Vereinsarbeit teilzunehmen, die Vereinstätigkeit aber durch Zahlung eines wesentlich erhöhten Mitgliedsbeitrages fördern.

(4)  Ehrenmitglieder sind Personen, die sich besondere Verdienste um den Aufgabenbereich des Institutes bzw. um das Institut erworben haben.

(5)  Korrespondierende Mitglieder sind Personen, die die Vereinstätigkeit durch Kooperation im allgemeinen und Berichte im besonderen in oder über ein bestimmten Staat (Land, Region, Bezirk) unterstützen.

 

§ 5  Erwerb der Mitgliedschaft   top

(1)  Ordentliche Mitglieder des Vereines können alle physischen Personen werden, die sich zu den Zielen des Vereines bekennen und die Arbeit von "Eid" im Sinne des Vereinszweckes aktiv unterstützen wollen.

Fördernde Mitglieder können physische und juristische Personen gleichermaßen werden.

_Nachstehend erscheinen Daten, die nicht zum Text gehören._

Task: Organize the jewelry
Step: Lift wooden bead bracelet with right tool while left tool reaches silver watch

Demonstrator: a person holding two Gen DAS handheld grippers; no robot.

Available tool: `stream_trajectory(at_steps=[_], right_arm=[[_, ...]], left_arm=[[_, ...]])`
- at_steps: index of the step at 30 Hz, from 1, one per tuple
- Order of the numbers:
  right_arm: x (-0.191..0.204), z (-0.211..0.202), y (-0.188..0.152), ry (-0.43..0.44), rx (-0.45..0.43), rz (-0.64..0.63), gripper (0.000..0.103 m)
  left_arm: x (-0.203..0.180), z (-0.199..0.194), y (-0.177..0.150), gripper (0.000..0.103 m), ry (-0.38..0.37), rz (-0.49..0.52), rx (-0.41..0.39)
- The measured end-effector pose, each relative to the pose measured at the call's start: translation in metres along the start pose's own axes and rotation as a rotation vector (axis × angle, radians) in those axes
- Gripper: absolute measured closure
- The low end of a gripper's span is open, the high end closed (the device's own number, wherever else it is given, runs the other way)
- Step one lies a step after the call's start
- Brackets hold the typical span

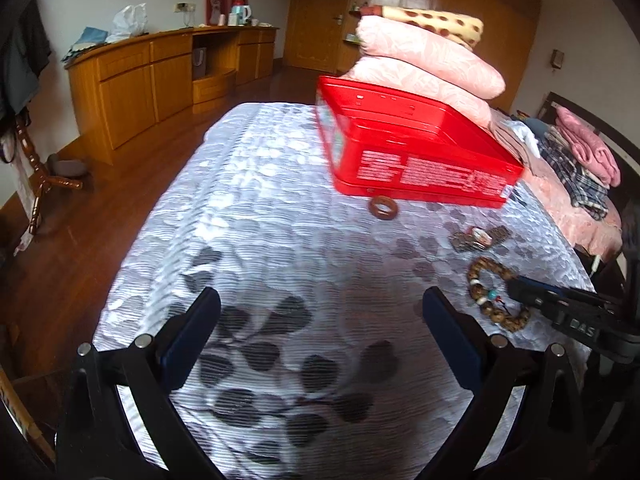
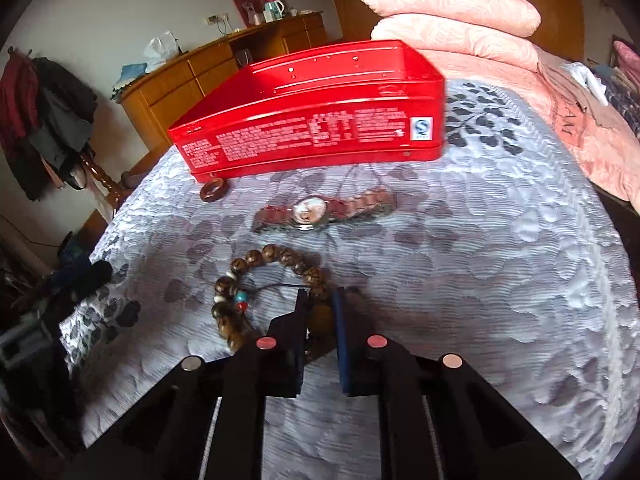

(2)  Über die Aufnahme von ordentlichen und fördernden Mitgliedern entscheiden der Präsident und mindestens zwei weitere Angehörige des Vorstands gemeinsam. Für die Aufnahme ordentlicher Mitglieder gilt diese Entscheidung als endgültig. Im Falle fördernden Mitglieder bedarf der Entschluss des Vorstands der Genehmigung der Generalversammlung, um der besonderen Rolle der fördernden Mitglieder als (jeweils maximal vier) kooptierte Mitglieder des Vorstands und ihrer damit gegebenenfalls verbundenen Funktion als Rechnungsprüfer gerecht zu werden.

Über die Aufnahme von korrespondierenden Mitgliedern, siehe §4 Abs. 1, entscheidet nach Sachlage der Präsident, muss jedoch den Vorstand über seine Entscheidung informieren, der diese unter besonderen Umständen (§6 Abs. 4) revidieren kann.

Die Aufnahme kann ohne Angabe von Gründen verweigert werden.

(3)  Die Ernennung zum Ehrenmitglied erfolgt auf begründeten Antrag des Vorstandes durch die Generalversammlung.